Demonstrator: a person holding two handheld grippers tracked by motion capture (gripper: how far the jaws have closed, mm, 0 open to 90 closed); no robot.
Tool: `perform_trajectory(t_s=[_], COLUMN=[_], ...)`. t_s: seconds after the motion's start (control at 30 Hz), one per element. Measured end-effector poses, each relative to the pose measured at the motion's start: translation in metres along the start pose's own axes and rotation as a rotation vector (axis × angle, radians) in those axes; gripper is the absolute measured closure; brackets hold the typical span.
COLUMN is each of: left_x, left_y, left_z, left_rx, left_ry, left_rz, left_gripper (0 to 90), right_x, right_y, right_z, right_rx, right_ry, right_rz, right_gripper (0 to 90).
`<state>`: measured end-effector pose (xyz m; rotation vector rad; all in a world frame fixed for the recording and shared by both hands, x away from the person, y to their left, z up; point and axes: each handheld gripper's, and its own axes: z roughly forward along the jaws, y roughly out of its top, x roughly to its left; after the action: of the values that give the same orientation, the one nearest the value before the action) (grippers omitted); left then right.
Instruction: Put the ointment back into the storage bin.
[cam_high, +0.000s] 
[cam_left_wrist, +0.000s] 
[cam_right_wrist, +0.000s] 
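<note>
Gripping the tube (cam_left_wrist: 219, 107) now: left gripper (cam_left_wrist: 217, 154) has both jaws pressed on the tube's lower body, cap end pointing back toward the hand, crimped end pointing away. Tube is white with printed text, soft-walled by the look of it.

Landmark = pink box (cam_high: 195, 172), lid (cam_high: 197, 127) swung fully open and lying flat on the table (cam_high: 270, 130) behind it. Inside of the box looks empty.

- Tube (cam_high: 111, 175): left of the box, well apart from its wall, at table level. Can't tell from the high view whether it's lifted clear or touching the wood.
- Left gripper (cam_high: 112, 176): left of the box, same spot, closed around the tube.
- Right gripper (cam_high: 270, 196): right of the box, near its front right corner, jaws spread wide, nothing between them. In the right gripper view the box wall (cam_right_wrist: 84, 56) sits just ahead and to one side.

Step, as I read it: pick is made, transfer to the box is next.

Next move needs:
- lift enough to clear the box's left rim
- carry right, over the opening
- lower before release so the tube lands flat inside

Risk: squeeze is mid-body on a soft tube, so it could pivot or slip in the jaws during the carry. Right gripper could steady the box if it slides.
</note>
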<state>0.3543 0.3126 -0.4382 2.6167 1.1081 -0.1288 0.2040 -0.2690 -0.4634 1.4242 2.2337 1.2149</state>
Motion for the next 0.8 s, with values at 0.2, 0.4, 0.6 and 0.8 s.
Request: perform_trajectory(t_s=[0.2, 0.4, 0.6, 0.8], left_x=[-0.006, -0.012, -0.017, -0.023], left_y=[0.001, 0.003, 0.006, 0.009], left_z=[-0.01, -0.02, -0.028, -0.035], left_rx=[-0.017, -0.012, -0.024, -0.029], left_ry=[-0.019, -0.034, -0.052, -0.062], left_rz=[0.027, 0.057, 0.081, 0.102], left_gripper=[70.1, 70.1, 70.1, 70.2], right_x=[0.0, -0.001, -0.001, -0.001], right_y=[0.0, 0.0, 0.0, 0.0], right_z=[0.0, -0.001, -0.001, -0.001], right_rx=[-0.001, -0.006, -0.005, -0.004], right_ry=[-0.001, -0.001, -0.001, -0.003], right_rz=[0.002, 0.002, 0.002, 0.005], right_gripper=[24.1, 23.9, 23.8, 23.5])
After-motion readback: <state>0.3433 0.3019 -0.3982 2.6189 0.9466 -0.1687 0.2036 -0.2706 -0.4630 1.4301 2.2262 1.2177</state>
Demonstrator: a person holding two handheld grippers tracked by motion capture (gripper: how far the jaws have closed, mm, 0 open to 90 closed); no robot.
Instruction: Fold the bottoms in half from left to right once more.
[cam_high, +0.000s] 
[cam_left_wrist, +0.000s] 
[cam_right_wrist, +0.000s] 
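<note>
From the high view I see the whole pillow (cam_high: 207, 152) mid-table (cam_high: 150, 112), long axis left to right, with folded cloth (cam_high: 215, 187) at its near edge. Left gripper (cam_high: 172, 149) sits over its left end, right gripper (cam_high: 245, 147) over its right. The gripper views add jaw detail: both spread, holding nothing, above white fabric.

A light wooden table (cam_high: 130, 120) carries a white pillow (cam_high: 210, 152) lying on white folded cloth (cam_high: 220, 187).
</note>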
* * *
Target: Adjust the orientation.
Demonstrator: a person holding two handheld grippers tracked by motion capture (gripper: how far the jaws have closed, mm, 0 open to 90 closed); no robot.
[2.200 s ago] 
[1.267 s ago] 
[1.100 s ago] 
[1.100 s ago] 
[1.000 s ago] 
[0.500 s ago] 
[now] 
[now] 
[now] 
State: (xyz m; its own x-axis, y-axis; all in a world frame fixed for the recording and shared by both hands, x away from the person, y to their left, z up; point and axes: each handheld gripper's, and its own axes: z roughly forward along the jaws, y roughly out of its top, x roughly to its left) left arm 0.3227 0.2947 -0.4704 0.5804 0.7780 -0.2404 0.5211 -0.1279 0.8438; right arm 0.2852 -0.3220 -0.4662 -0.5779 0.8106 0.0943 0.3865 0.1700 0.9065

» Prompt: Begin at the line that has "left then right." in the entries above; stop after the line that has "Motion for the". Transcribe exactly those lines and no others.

» Result:
`<state>`: measured end-effector pose (xyz m; rotation vector rad; all in a world frame fixed for the recording and shared by both hands, x away from the person, y to their left, z up; point and axes: each handheld gripper's, and its own axes: z roughly forward along the jaws, y roughly out of its top, x roughly to its left; after the action: of the values that give the same orientation, the one nearest the value before the action) (grippers omitted); left then right.
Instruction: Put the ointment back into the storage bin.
[cam_high, +0.000s] 
[cam_left_wrist, +0.000s] 
[cam_right_wrist, +0.000s] 
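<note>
Gripping the tube (cam_left_wrist: 219, 107) now: left gripper (cam_left_wrist: 217, 154) has both jaws pressed on the tube's lower body, cap end pointing back toward the hand, crimped end pointing away. Tube is white with printed text, soft-walled by the look of it.

Landmark = pink box (cam_high: 195, 172), lid (cam_high: 197, 127) swung fully open and lying flat on the table (cam_high: 270, 130) behind it. Inside of the box looks empty.

- Tube (cam_high: 111, 175): left of the box, well apart from its wall, at table level. Can't tell from the high view whether it's lifted clear or touching the wood.
- Left gripper (cam_high: 112, 176): left of the box, same spot, closed around the tube.
- Right gripper (cam_high: 270, 196): right of the box, near its front right corner, jaws spread wide, nothing between them. In the right gripper view the box wall (cam_right_wrist: 84, 56) sits just ahead and to one side.

Step, as I read it: pick is made, transfer to the box is next.

Next move needs:
- lift enough to clear the box's left rim
- carry right, over the opening
- lower before release so the tube lands flat inside

Risk: squeeze is mid-body on a soft tube, so it could pivot or slip in the jaws during the carry. Right gripper could steady the box if it slides.
</note>
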<state>0.3543 0.3126 -0.4382 2.6167 1.1081 -0.1288 0.2040 -0.2690 -0.4634 1.4242 2.2337 1.2149</state>
Motion for the next 0.8 s, with values at 0.2, 0.4, 0.6 and 0.8 s.

This exercise has now been completed.